Internet s’apparente-t-il à un Far West ou à la terre promise ? Sur les terres à peine défrichées qu’arpentent chaque jour davantage d’internautes, chacun cultive tranquillement son lopin de relations personnelles, sème et récolte les informations. On se retrouve dans sa communauté. De gros investisseurs tirent des lignes de communication et développent le commerce. La prime est à l’audace, voire au bluff. Les fortunes se font et se défont très rapidement. La vie sur le réseau est plutôt tranquille, même si des malfaiteurs guettent toujours. La régulation se déroule entre gentlemen, qui se retrouvent dans des forums.
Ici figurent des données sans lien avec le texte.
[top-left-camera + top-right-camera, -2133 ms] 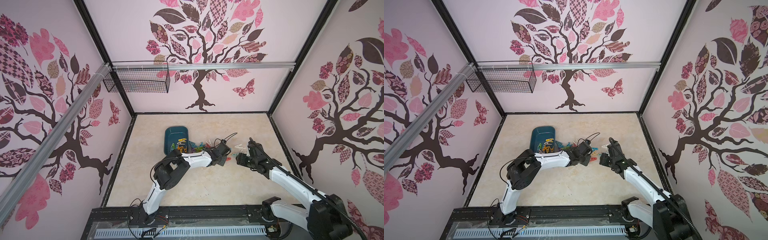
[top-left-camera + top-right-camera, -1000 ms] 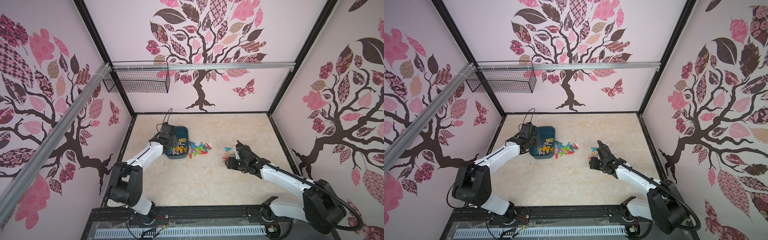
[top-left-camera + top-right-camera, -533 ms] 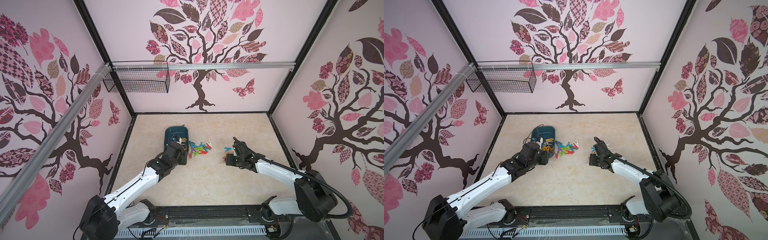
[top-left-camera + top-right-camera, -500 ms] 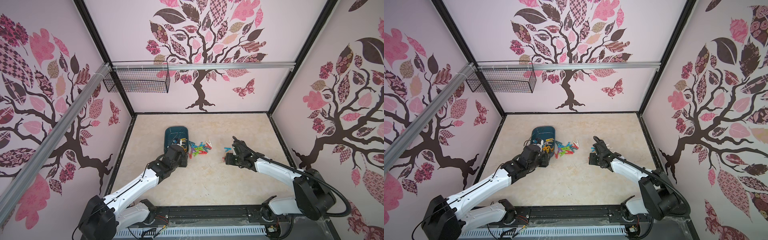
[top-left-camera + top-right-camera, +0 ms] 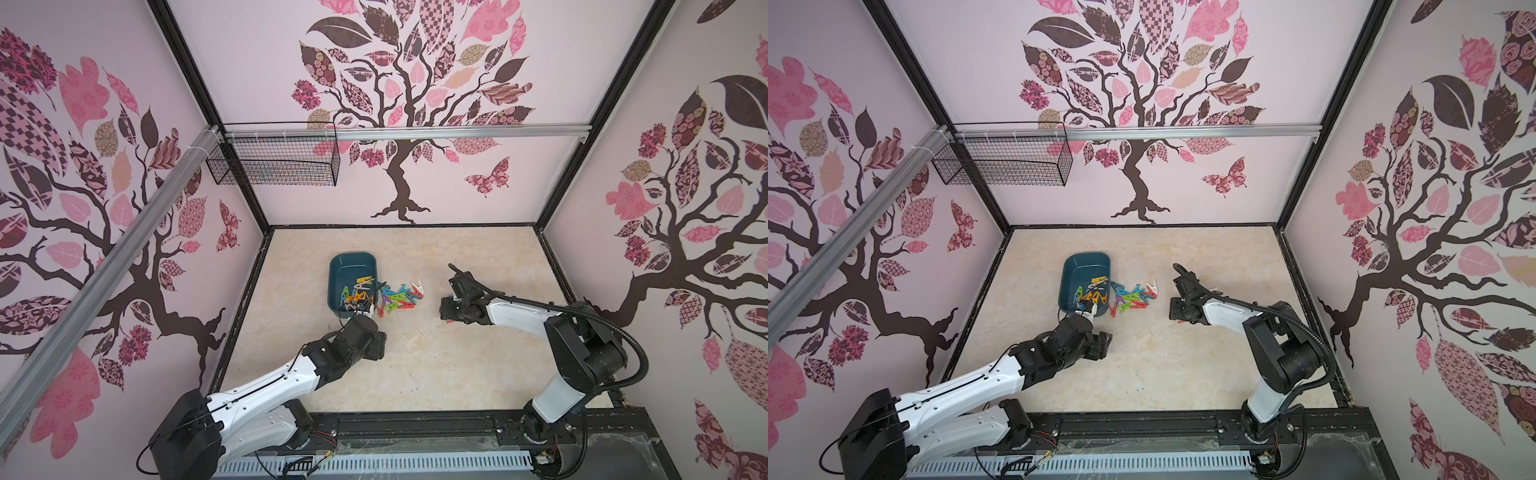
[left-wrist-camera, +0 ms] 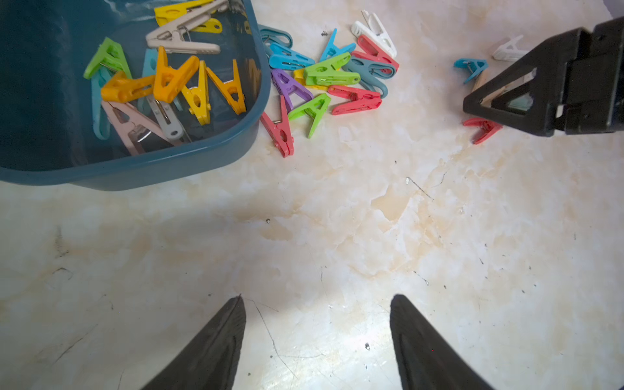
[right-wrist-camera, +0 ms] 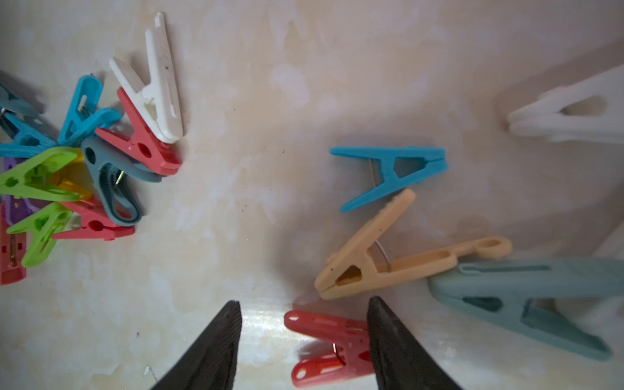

Il n’y a pas de chef mais des experts, des sociétés privés, des représentants de la société civile, et parfois le shérif – les gouvernements.
Ce monde toucherait-il à sa fin ? Internet est une réussite phénoménale puisque aujourd’hui 2 milliards d’humains sont connectés et que les entreprises y réalisent des chiffres d’affaires en milliards de dollars. Mais en changeant de dimension, il concerne de plus en plus les États, qui constatent qu’ils n’ont pas leur mot à dire. Il n’existe pas, à ce jour, un seul traité ou convention internationale relative à Internet. C’est cet instant crucial que signale la revue Politique étrangère. Car des joutes se préparent. Les acteurs historiques de l’Internet, qui en ont assuré le développement grâce à des systèmes d’interaction souples entre des organismes s’intéressant à la technique, pas aux contenus, défendent une forme de gouvernance qui a privilégié trois acquis : la généralisation de l’accès, l’interopérabilité globale et un équilibre entre la facilité d’utilisation et les exigences de sécurité. Mais Internet a pris une telle place qu’il touche désormais à de nombreux domaines : droits de l’homme, liberté d’expression, respect de la vie privée, protection de la propriété intellectuelle, droit de la concurrence, sécurité nationale…
Cela conduit les États à vouloir légiférer. Le débat est tendu par ceux des pays qui entendent exercer une censure sur leurs citoyens, au premier rang desquels la Chine et ses 500 millions d’internautes. Sociétés civiles contre États : c’est l’affrontement auquel les auteurs du dossier de Politique étrangère ne voudraient pas assister. Ce qui nécessitera, selon eux, de créer une troisième voie en matière de gouvernance.

JEAN-CHRISTOPHE PLOQUIN

Politique étrangère, été 2012, 20 €.